## [Work required]
In the data below, find the line that contains "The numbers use" and the line that contains "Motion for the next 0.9". Copy both, plus every line between them, exactly.

********

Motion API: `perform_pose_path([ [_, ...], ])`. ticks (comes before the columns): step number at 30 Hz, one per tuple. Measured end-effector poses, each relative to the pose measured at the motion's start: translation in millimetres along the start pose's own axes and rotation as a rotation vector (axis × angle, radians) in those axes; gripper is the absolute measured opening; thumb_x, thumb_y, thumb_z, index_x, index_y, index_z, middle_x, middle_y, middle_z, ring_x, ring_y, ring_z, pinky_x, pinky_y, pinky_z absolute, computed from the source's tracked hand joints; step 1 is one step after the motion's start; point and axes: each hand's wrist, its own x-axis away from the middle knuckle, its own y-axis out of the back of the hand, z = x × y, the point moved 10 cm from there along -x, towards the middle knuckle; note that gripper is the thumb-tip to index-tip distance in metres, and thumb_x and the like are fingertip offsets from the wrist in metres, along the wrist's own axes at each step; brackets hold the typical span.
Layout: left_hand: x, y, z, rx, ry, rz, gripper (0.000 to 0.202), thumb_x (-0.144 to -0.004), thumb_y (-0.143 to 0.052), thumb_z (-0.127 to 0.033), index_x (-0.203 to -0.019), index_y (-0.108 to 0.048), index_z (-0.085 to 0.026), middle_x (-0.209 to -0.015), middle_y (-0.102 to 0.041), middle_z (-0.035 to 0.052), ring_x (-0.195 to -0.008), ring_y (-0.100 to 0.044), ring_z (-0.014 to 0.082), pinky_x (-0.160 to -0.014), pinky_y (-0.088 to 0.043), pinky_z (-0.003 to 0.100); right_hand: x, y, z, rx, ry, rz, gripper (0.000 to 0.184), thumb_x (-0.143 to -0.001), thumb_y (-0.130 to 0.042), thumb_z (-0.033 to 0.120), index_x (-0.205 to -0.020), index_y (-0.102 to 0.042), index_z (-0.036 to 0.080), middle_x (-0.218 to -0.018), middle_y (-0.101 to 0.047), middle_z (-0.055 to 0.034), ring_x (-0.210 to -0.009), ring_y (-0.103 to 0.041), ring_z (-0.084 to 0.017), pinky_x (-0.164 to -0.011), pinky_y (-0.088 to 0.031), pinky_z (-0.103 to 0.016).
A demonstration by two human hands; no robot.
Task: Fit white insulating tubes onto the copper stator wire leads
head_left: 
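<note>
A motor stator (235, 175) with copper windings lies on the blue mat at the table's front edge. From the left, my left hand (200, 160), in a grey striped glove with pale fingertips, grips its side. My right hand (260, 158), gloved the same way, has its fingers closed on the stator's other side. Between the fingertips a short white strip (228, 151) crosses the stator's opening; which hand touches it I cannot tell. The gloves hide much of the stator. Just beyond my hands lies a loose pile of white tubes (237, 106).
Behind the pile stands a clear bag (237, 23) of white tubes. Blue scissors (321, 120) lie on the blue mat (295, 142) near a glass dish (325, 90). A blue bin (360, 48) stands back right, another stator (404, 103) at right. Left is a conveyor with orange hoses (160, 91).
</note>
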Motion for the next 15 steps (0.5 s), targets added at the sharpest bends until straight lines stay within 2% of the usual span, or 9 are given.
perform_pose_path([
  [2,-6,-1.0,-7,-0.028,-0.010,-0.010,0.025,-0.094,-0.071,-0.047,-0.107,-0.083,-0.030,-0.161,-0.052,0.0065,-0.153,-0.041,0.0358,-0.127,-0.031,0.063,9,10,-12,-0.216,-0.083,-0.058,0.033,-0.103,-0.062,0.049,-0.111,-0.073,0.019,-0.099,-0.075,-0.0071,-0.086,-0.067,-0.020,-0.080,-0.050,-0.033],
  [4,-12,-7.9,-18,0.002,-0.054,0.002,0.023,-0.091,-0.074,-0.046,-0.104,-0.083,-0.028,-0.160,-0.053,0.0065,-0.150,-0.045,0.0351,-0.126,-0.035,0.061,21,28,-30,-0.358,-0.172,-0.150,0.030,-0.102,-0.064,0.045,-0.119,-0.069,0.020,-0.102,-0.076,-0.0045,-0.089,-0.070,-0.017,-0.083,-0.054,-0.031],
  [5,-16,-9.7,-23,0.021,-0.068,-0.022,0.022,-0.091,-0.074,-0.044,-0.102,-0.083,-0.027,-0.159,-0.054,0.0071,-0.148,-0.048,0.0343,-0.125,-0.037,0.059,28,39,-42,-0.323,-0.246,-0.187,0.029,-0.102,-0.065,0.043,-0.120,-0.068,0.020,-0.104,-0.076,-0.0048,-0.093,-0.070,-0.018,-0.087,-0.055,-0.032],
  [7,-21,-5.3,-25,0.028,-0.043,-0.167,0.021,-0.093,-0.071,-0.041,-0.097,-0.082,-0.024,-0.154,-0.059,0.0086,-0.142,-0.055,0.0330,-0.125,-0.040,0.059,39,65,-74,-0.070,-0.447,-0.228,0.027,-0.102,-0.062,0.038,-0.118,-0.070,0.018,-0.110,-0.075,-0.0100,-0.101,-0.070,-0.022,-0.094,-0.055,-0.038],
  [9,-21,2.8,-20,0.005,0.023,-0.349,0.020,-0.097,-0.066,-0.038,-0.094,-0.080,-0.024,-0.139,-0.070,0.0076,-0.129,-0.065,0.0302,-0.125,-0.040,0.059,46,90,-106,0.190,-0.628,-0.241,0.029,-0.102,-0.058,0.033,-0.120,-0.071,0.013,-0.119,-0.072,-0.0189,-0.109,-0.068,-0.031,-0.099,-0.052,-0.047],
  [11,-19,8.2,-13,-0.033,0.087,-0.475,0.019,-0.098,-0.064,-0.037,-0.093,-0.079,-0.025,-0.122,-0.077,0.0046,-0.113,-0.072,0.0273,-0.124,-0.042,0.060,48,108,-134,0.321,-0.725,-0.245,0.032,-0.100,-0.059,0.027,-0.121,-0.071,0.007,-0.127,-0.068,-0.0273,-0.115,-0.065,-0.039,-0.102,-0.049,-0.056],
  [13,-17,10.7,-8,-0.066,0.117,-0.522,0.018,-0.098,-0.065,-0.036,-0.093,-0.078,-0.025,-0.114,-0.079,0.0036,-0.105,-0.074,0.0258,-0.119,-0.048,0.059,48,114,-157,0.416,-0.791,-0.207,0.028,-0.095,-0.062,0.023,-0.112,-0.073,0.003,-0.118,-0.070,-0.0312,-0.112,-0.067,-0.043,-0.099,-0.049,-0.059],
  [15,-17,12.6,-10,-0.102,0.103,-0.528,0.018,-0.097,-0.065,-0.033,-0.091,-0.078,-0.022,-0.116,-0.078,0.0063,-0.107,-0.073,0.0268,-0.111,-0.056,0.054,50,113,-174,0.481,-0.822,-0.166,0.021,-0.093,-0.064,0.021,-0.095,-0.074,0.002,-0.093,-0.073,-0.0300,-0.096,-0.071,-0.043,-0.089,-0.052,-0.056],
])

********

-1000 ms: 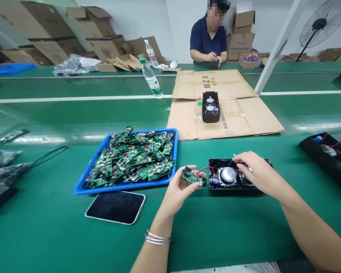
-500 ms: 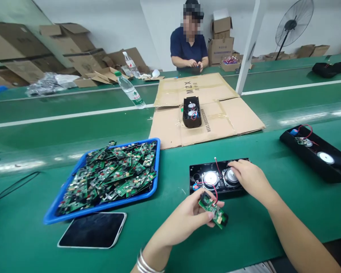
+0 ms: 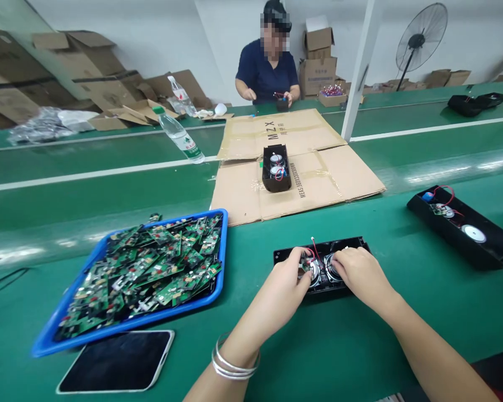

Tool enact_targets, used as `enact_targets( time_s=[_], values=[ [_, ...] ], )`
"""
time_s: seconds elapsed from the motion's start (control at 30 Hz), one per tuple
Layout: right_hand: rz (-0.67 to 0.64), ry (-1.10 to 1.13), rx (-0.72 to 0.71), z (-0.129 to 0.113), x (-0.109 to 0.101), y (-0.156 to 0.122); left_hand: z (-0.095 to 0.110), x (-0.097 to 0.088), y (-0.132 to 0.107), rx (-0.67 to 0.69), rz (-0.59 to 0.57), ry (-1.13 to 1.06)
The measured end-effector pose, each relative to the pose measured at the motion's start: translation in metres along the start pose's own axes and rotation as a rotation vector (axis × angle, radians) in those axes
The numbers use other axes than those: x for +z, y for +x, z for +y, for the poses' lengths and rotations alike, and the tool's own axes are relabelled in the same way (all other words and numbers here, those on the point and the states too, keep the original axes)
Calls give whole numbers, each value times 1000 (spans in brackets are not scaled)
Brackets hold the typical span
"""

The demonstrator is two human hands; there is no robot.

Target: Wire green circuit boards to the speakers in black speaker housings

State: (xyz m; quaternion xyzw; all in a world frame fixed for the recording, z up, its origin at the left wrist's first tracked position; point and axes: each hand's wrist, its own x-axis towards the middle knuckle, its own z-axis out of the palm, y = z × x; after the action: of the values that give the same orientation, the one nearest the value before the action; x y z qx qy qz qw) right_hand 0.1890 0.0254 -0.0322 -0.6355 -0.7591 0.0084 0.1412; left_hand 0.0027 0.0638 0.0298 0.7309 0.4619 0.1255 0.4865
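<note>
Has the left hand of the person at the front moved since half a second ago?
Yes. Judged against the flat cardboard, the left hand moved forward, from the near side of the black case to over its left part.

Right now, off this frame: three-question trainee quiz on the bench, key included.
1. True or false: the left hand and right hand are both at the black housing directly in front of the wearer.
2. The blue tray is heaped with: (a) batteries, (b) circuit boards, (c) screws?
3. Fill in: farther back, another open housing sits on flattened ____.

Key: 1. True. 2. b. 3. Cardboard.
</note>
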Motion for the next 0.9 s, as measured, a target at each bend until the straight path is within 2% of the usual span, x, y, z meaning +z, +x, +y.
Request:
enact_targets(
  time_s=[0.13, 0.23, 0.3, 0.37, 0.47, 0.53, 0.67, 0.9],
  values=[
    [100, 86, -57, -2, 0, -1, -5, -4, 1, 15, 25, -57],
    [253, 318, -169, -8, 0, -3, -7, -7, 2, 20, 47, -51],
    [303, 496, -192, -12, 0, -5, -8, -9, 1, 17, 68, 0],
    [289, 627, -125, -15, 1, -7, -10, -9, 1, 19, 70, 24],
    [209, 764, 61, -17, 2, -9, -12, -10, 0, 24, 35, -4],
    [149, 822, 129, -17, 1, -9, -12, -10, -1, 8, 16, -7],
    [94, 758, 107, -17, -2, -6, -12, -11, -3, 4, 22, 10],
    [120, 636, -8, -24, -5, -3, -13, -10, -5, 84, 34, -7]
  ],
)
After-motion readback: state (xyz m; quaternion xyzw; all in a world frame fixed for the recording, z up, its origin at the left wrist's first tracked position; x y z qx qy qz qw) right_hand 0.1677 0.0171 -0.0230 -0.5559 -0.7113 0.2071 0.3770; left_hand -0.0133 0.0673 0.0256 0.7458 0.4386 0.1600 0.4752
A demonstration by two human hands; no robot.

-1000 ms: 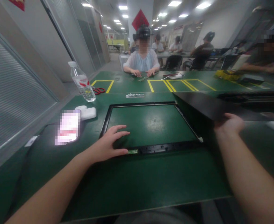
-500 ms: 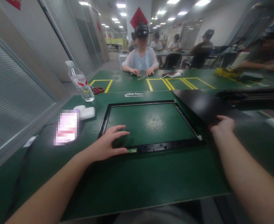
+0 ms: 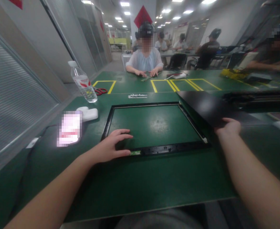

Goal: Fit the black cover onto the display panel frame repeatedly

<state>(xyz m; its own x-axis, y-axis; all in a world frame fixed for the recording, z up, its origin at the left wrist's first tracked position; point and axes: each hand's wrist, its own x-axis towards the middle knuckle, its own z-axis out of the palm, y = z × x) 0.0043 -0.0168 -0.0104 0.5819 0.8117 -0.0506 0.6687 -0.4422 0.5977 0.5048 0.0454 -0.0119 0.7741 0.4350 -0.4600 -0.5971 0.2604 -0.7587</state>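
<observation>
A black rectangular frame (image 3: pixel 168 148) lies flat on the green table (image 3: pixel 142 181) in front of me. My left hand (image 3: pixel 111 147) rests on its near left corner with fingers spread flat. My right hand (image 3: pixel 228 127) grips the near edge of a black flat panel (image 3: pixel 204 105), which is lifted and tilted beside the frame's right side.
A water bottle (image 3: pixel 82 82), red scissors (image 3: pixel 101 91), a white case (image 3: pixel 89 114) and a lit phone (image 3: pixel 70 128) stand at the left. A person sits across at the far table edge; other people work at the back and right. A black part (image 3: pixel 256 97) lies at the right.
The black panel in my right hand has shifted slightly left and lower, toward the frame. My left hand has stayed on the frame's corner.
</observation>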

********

## [Exercise result]
The numbers use other axes than those: x for +z, y for +x, z for +y, for the poses' lengths and rotations alike, and the tool's own axes are relabelled in the same way (all other words and numbers here, those on the point and the states too, keep the original axes)
Calls give whole numbers, each value times 1000 (spans in brackets are not scaled)
Brackets hold the typical span
"""

The demonstrator is two human hands; there is no robot.

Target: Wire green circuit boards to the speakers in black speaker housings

State: (xyz m; quaternion xyzw; all in a world frame fixed for the recording, z up, its origin at the left wrist's first tracked position; point and axes: each hand's wrist, its own x-axis towards the middle knuckle, its own z-axis out of the palm, y = z × x; after the action: of the values that give the same orientation, the one nearest the value before the action; x y z qx qy qz qw) right_hand 0.1890 0.0254 -0.0322 -0.6355 -0.7591 0.0084 0.1412; left_hand 0.0027 0.0638 0.0298 0.7309 0.4619 0.1255 0.4865
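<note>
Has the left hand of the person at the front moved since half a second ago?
Yes. Judged against the flat cardboard, the left hand moved forward, from the near side of the black case to over its left part.

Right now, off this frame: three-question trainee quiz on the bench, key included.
1. True or false: the left hand and right hand are both at the black housing directly in front of the wearer.
2. The blue tray is heaped with: (a) batteries, (b) circuit boards, (c) screws?
3. Fill in: farther back, another open housing sits on flattened ____.

Key: 1. True. 2. b. 3. Cardboard.
</note>
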Motion for the next 0.9 s, as measured, a target at each bend until the straight path is within 2% of the usual span, x, y, z meaning +z, +x, +y.

No further answer is expected.